Kata orang, cinta pertama adalah kisah yang paling indah dalam hidup. Yang paling tidak bisa dilupakan, juga selalu akan dikenang. Masalahnya adalah tidak semua orang punya kisah cinta pertama yang indah.
Perempuan yang lagi makan di pojok ruangan bersama seorang lelaki bule dengan baju batik bermotif pekalongan warna coklat contohya. Dia adalah kisah cinta pertama gue, namanya Siska.
Gak tau kenapa gue bisa memberi dia label cinta pertama, padahal dulu kita ketemu secara nggak sengaja waktu masih SMP. Gue yang waktu itu masih dekil dan kurus, lagi bercanda di depan sebuah kelas bareng teman-teman. Tiba-tiba ada seorang gadis manis berwajah putih dan mata yang sedikit tipis keluar dari kelasnya.
Rambutnya yang panjang dan senyumannya yang manis, seolah membuat dunia yang gue pijak saat itu berhenti berputar hanya untuk mengabadikan senyumannya.
Gadis itu terdiam memandang ke arah lapangan basket, sedangkan gue cuma bisa berdiri mematung di sebelahnya. Dia nggak lihat gue, tapi setidaknya gue lihat dia.
Sayup-sayup gue dengar ada lagu yang mengelilingi kita berdua saat itu. “Kau bidadari jatuh dari surga di hadapanku… Eaaaa!”
Tapi nggak lama, karena beberapa saat kemudian ia berlari menghampiri teman-temannya yang sedang bermain bola basket.
Sejak hari itu gue selalu mendatangi kelasnya. Nggak sampe masuk sih, tapi cuma sekedar iseng nongkrong di depan kelasnya. Dengan harapan bisa kenal dan tau siapa namanya.
Segala cara gue lakukan buat bisa dapetin namanya, mulai dari kenalan sama temen-temennya, ketua kelas, sampai wali kelasnya yang kebetulan juga ngajar sejarah di kelas gue. Tapi tetap aja gue masih belom bisa mendapatkan informasi tentang siapa namanya.
Sampai suatu hari sewaktu gue lagi di kantin, secara tidak sengaja gue liat dia masuk kantin. Bu Jum, ibu kantin pun memanggil namanya.
Saat-saat seperti ini, gue merasa kalau jadi ibu kantin lebih enak daripada jadi lelaki labil yang sedang mencari jati diri macam gue. Iya, jadi ibu kantin bisa leluasa menanyakan nama siswa atau siswi tanpa harus malu dapet ledekan dari teman-teman yang biasa men- “ciye-ciye” kan para siswa yang berkenalan dengan siswi yang disukanya.
Namanya Siska, dia adalah anak tunggal dari keluarga seorang pengusaha mapan di bidang kertas.
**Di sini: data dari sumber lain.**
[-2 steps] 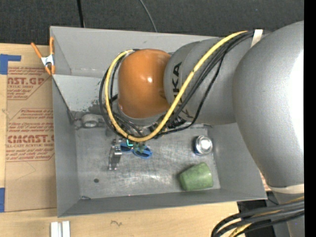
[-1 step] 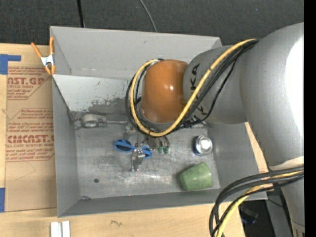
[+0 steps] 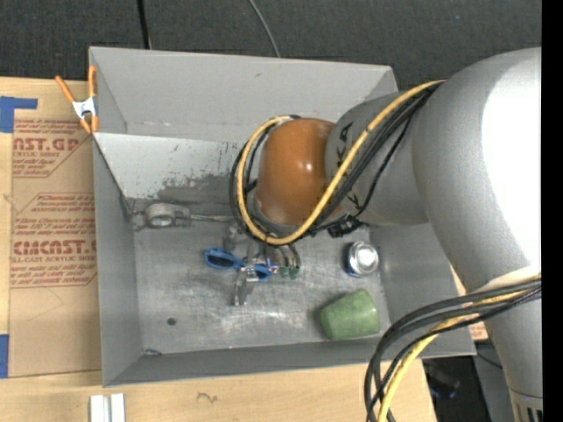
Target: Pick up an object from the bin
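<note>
Blue-handled tool (image 3: 230, 260), left of the silver can (image 3: 361, 258), lies close by the claw (image 3: 261, 270), whose spread I cannot tell. Best centre over the handles before closing.

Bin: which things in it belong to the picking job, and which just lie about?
In the job: gripper; blue-handled tool next to it, in the middle.
Lying about: green lump, near right; shiny round can, right; grey metal piece, far left.
</note>
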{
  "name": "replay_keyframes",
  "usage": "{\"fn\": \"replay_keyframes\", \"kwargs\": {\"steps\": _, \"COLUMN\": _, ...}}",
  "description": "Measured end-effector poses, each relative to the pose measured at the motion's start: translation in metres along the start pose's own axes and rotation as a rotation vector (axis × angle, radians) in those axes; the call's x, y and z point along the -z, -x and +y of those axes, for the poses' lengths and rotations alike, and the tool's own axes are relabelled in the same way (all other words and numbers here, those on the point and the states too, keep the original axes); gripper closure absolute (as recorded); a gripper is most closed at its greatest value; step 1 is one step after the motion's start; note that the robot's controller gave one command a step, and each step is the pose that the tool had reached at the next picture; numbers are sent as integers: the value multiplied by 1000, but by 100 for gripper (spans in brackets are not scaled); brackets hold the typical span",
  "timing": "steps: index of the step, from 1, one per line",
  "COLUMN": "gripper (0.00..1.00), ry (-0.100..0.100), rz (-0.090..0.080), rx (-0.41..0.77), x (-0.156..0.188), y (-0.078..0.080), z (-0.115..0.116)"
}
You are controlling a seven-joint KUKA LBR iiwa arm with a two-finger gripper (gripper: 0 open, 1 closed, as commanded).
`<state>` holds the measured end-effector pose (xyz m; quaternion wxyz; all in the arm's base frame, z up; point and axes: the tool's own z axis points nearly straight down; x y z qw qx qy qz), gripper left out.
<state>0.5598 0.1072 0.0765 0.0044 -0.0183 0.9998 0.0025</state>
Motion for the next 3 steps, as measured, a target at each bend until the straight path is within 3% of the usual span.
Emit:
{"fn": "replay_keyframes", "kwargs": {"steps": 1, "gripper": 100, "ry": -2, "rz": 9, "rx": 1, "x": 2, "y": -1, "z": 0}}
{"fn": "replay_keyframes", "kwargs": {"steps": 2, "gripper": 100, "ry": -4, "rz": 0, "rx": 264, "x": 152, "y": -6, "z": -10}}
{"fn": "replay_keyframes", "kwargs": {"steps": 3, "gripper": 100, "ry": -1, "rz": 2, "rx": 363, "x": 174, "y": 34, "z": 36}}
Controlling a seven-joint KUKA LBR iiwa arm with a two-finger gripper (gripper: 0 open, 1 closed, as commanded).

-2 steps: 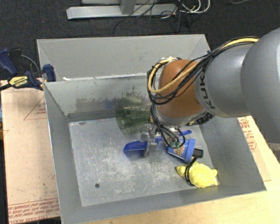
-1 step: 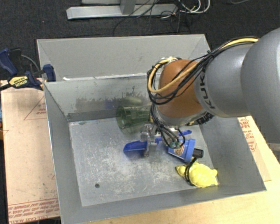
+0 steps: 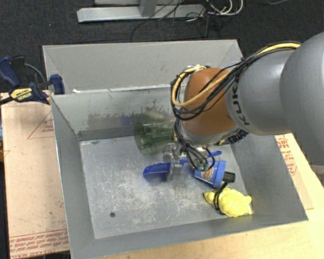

Bahkan kertasnya itu menjadi bahan dasar dari buku tulis ternama di kalangan anak sekolah, seperti buku tulis yang gue pakai.
Kebingungan pun melanda. Setelah gue tau nama bidadari yang selama ini bikin gue penasaran, gue enggak tau apa yang harus gue lakukan berikutnya. Semuanya berjalan begitu aja. sampai di suatu pagi menjelang siang yang cerah, ada seorang pesuruh sekolah yang masuk kelas dan memanggil nama gue. Katanya gue dipanggil sama bu Santi, guru Bahasa Indonesia.
“Tomi, selamat yah. Kamu Ibu utus buat ikut lomba puisi berpasangan,” kata bu Santi dengan gaya khasnya yang sedikit genit namun berwibawa.